Required action: Pictures are to be left out. Return exactly the lines below from the one with "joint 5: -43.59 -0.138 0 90" up to and including the one with "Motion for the".

The records:
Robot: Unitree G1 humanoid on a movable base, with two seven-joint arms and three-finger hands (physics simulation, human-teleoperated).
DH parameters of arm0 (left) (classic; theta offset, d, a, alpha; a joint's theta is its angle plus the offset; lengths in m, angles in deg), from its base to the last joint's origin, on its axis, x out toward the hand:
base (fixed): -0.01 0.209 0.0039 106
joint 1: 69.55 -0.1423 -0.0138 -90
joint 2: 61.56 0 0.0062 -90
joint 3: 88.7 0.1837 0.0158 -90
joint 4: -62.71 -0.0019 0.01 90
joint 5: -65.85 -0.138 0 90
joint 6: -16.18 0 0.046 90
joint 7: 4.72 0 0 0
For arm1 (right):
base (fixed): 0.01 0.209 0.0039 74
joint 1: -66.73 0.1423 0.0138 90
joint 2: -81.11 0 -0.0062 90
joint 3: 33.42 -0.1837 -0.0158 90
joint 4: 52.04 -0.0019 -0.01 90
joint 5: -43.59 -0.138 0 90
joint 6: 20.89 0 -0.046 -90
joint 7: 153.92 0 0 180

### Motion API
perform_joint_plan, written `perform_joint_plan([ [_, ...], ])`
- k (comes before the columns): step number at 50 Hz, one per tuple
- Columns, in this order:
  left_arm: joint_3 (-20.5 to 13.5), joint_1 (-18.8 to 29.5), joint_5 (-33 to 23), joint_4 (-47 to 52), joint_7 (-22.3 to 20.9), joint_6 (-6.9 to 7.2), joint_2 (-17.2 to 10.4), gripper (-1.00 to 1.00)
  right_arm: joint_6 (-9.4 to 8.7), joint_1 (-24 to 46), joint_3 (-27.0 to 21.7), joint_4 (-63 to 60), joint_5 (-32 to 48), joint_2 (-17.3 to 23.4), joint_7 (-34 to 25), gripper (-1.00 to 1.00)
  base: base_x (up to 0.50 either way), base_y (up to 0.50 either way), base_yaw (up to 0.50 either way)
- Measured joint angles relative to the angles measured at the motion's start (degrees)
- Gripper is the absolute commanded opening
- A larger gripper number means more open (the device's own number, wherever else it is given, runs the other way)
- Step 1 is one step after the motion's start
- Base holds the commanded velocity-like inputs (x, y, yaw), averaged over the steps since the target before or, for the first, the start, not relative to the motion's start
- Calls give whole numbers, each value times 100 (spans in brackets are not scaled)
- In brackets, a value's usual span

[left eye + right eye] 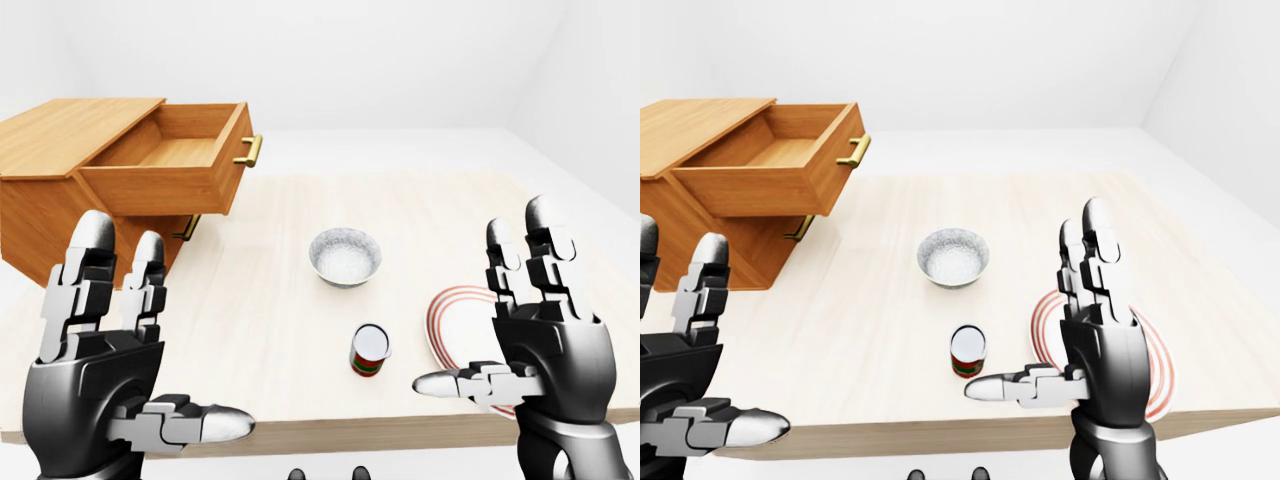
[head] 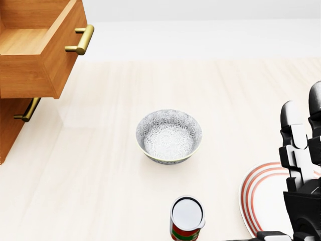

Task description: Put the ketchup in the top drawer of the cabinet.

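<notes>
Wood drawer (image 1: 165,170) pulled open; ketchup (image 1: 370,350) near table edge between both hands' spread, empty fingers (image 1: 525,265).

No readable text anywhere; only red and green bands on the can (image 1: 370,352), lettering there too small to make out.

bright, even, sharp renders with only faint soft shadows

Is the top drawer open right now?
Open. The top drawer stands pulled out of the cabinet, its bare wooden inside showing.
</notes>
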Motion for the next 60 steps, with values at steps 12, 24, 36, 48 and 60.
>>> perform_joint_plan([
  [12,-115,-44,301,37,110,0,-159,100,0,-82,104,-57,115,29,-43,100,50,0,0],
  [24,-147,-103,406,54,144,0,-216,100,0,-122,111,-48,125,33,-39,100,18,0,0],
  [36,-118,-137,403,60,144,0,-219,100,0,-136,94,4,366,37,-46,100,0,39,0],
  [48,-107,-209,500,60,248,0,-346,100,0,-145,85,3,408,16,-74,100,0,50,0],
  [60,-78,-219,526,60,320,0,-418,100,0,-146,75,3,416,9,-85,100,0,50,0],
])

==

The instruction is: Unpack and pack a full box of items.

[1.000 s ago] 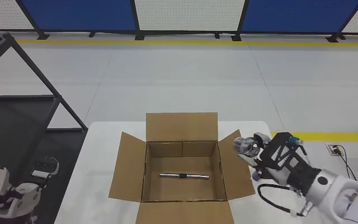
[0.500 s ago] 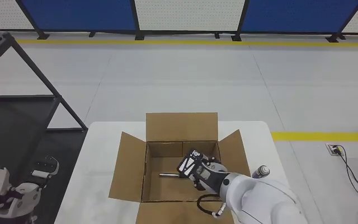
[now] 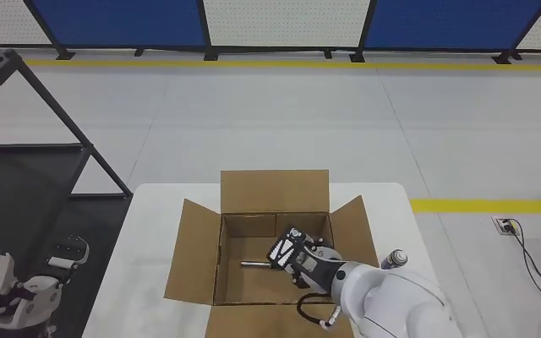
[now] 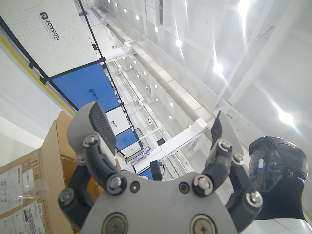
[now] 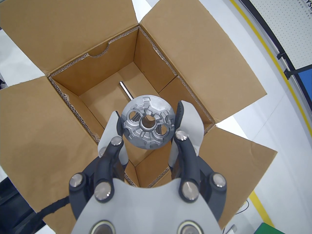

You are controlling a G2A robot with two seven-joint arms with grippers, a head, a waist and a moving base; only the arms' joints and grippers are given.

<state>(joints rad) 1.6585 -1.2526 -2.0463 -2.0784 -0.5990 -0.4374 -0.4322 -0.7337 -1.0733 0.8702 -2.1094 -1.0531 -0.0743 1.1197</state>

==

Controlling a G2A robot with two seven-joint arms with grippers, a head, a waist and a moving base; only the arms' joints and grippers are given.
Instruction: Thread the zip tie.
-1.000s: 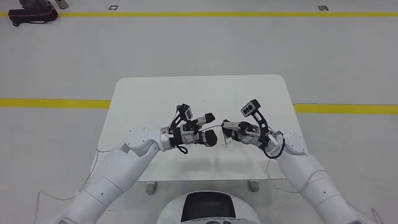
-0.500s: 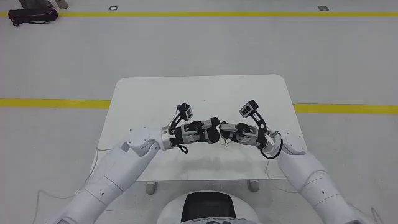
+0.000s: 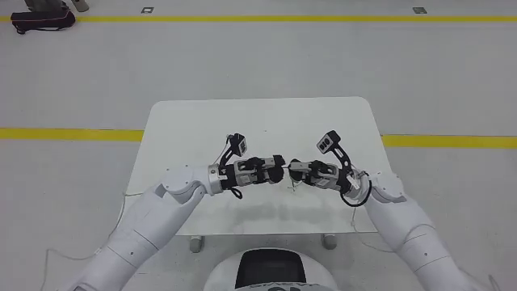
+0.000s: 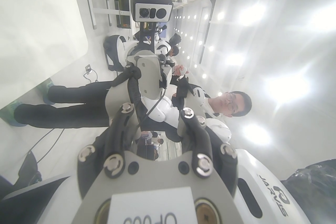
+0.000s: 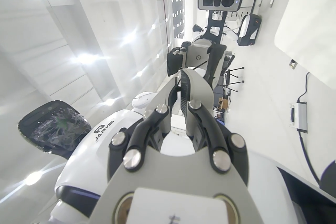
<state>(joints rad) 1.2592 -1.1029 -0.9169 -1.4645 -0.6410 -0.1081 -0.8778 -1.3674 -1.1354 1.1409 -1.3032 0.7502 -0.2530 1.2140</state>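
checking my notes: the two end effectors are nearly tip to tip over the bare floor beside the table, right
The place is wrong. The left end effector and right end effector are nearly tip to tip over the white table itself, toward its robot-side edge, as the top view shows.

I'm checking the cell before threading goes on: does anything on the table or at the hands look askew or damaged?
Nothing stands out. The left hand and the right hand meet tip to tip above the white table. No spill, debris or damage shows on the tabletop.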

Result below:
joint 5: -43.59 -0.138 0 90
joint 6: 20.89 0 -0.046 -90
joint 7: 153.92 0 0 180

### Motion API
perform_joint_plan, written `perform_joint_plan([ [_, ...], ])`
- k (comes before the columns): step number at 50 Hz, one per tuple
- Columns, in this order:
  left_arm: joint_3 (-20.5 to 13.5), joint_1 (-18.8 to 29.5), joint_5 (-33 to 23), joint_4 (-47 to 52), joint_7 (-22.3 to 20.9), joint_6 (-6.9 to 7.2), joint_2 (-17.2 to 10.4), gripper (-1.00 to 1.00)
  right_arm: joint_6 (-9.4 to 8.7), joint_1 (-24 to 46), joint_3 (-27.0 to 21.7), joint_4 (-63 to 60), joint_5 (-32 to 48), joint_2 (-17.3 to 23.4), joint_7 (-34 to 25), gripper (-1.00 to 1.00)
  base: base_x (up to 0.50 either way), base_y (up to 0.50 either way), base_yaw (up to 0.50 either way)
- Measured joint angles relative to the angles measured at the motion's start (degrees)
- Gripper is the absolute commanded opening
- A larger gripper number means more open (the device's own number, wherever else it is given, runs the other way)
- Step 1 is one step after the motion's start
- Base holds the commanded velocity-like inputs (x, y, yaw), averaged over the steps since the target before or, for the first, the start, not relative to the motion's start
- Calls give whole numbers, each value times 100 (spans in brackets are not scaled)
- In brackets, a value's usual span

[left eye + right eye] 
[head] 

Task description: Put the ketchup in the top drawer of the cabinet.

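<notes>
Wood drawer (image 1: 165,170) pulled open; ketchup (image 1: 370,350) near table edge between both hands' spread, empty fingers (image 1: 525,265).

No readable text anywhere; only red and green bands on the can (image 1: 370,352), lettering there too small to make out.

bright, even, sharp renders with only faint soft shadows

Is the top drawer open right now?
Open. The top drawer stands pulled out of the cabinet, its bare wooden inside showing.
</notes>
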Motion for the next 60 steps, with values at steps 12, 24, 36, 48 and 60.

The answer stands, and there is nothing more to add.